§ **What to produce**
Copy each line of the records below that has "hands" in it.

§ **Dataset entries**

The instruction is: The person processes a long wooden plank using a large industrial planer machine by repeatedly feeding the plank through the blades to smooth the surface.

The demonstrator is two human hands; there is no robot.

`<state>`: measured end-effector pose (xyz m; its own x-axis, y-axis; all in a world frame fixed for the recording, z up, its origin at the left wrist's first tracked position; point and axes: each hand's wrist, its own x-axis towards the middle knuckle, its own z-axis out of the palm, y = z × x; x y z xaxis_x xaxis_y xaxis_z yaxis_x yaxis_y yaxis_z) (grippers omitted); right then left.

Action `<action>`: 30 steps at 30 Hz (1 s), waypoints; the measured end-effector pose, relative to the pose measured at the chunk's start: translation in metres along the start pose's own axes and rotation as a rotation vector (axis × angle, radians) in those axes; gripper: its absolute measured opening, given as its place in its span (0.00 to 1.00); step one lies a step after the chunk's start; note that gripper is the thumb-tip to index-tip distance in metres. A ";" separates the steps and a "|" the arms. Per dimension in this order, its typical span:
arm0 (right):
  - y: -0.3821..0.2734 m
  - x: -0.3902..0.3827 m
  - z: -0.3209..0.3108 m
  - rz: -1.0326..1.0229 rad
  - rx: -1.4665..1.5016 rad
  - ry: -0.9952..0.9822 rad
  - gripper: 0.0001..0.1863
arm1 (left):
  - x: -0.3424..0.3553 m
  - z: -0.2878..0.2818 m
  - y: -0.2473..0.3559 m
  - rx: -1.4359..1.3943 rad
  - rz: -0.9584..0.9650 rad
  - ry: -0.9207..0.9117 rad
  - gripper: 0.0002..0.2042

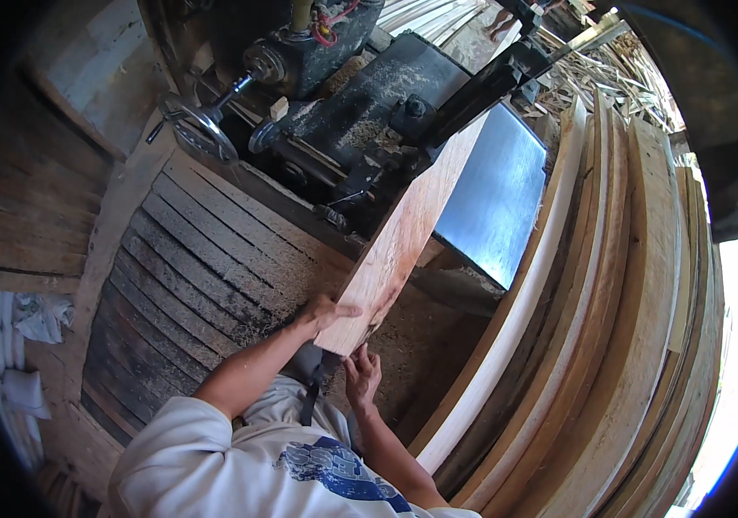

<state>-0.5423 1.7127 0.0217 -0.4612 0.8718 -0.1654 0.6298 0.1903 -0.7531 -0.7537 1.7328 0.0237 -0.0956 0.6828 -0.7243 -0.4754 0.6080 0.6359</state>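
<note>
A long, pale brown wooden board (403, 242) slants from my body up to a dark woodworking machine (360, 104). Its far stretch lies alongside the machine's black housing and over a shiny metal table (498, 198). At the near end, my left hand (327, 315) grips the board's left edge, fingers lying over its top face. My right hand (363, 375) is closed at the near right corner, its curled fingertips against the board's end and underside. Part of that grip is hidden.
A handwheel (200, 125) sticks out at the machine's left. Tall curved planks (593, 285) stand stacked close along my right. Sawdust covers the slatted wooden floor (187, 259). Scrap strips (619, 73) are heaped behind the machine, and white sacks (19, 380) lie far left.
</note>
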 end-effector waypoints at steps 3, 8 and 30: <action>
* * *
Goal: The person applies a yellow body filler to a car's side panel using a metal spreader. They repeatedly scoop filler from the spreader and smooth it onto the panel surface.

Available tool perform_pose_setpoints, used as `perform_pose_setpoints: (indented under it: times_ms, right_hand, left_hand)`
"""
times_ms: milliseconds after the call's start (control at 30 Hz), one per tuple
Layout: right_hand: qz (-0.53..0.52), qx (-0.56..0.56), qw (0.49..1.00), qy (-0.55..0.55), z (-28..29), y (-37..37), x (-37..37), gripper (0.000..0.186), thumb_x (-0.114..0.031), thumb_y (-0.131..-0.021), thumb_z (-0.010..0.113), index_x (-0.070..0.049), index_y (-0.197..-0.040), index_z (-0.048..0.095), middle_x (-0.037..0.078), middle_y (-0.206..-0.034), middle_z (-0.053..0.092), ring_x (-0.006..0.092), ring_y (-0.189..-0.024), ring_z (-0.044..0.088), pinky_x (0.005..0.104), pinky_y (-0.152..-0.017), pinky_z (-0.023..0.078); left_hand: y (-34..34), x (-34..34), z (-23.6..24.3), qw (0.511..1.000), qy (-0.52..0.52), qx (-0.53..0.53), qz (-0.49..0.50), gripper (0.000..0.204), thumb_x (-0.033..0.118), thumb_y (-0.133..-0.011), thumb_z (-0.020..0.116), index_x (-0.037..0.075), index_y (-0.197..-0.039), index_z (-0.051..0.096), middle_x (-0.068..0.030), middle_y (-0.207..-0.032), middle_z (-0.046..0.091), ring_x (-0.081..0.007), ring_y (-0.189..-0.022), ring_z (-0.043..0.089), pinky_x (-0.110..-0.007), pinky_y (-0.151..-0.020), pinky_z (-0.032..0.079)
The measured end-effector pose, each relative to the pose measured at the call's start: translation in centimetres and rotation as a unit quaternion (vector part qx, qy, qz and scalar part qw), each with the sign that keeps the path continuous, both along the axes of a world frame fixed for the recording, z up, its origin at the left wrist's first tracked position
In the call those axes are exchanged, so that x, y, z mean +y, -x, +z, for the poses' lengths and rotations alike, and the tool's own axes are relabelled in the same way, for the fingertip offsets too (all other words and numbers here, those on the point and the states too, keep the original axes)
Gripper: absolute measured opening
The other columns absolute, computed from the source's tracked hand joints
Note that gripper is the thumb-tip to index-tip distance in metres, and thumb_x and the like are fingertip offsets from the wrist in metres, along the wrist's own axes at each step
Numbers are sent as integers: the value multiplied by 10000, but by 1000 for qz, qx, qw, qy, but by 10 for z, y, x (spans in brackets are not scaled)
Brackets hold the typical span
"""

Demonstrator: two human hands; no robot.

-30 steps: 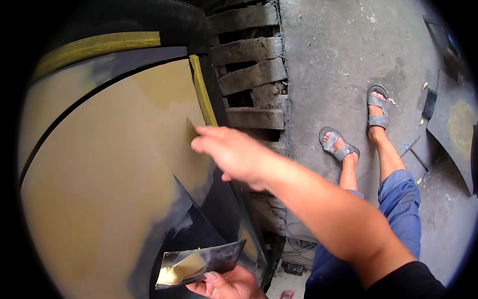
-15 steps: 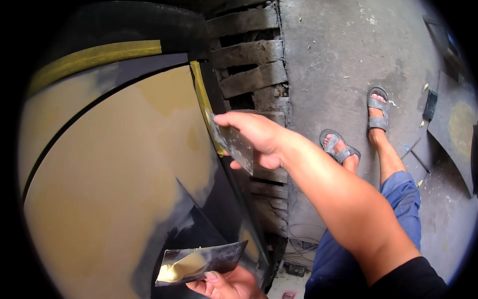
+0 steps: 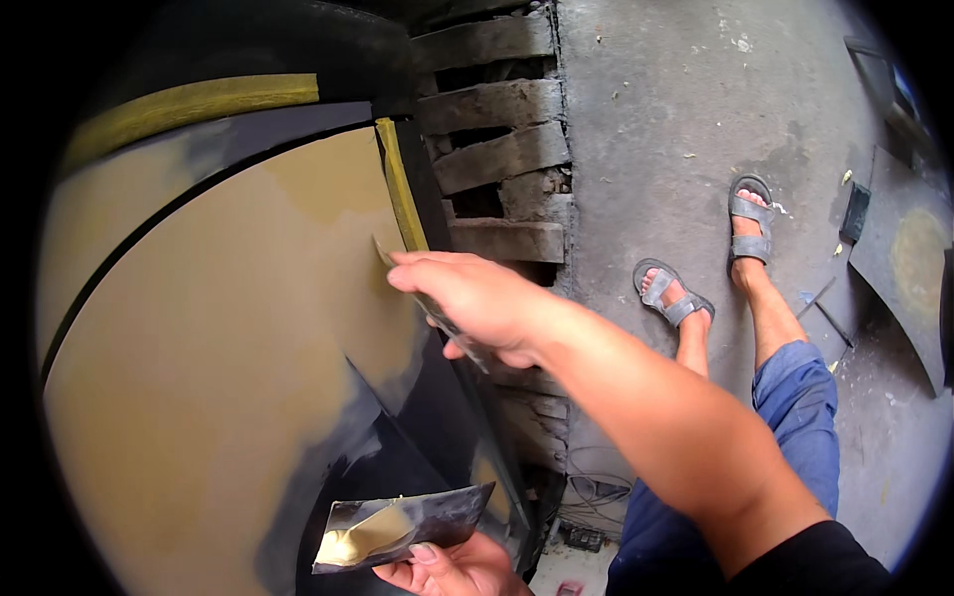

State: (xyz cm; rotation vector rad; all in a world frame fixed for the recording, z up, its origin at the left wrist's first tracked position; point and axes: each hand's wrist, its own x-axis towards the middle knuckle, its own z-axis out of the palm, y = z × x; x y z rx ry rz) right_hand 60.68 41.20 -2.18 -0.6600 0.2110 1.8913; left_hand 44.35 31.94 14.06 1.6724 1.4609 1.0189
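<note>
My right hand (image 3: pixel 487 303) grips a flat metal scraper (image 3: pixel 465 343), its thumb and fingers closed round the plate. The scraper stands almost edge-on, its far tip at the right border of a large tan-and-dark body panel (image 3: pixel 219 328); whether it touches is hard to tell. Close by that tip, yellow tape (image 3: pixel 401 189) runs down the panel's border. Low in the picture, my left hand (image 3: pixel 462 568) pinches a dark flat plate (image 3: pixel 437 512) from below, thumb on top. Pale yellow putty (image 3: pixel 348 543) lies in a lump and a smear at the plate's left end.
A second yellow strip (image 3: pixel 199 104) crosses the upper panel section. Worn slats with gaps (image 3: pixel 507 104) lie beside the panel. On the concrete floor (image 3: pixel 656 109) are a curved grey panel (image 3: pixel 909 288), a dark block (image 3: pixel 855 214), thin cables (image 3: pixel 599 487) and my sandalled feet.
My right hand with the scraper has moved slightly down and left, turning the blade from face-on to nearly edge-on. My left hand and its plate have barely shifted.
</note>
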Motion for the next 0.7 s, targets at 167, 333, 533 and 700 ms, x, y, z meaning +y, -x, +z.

§ **Solution to this task**
The demonstrator is two human hands; there is no robot.
Demonstrator: two human hands; no robot.

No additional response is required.